■ WORK TO BE COMPLETED: Type again, exactly, the lines below from the start through the line that includes "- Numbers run".

■ DATASET EXTRACT:
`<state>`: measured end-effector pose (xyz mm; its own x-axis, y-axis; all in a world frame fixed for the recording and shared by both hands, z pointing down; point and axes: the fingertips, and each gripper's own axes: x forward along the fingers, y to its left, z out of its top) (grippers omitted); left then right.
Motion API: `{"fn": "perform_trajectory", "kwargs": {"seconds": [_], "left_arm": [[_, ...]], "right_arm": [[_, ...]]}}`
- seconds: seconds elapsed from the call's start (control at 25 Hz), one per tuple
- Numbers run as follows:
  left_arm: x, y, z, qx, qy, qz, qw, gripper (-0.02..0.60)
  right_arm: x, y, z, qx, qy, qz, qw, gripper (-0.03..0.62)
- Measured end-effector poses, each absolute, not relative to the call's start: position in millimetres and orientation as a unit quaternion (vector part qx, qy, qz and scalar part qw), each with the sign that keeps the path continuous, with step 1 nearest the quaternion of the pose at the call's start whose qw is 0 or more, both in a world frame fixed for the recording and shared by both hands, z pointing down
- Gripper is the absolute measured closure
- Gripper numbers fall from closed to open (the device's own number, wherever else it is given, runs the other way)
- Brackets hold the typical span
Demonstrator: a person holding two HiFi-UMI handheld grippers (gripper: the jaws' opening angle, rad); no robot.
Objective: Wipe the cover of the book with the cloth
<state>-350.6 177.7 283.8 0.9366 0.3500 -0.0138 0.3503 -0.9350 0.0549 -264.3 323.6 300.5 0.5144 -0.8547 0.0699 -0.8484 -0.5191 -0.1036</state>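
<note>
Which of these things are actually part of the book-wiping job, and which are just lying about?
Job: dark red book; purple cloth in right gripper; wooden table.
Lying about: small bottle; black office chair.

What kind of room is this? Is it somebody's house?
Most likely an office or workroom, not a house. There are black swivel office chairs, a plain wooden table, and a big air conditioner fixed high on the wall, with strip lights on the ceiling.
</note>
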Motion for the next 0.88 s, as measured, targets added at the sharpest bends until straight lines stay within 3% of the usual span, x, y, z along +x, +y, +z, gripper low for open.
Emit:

■ TASK RESULT:
`<state>`: measured end-effector pose (xyz mm; its own x-axis, y-axis; all in a world frame fixed for the recording and shared by both hands, z pointing down; point and axes: the fingertips, and each gripper's own axes: x forward along the fingers, y to its left, z out of its top) (grippers omitted); left then right.
Motion API: `{"fn": "perform_trajectory", "kwargs": {"seconds": [_], "left_arm": [[_, ...]], "right_arm": [[_, ...]]}}`
- seconds: seconds elapsed from the call's start (control at 25 Hz), one per tuple
- Numbers run as follows:

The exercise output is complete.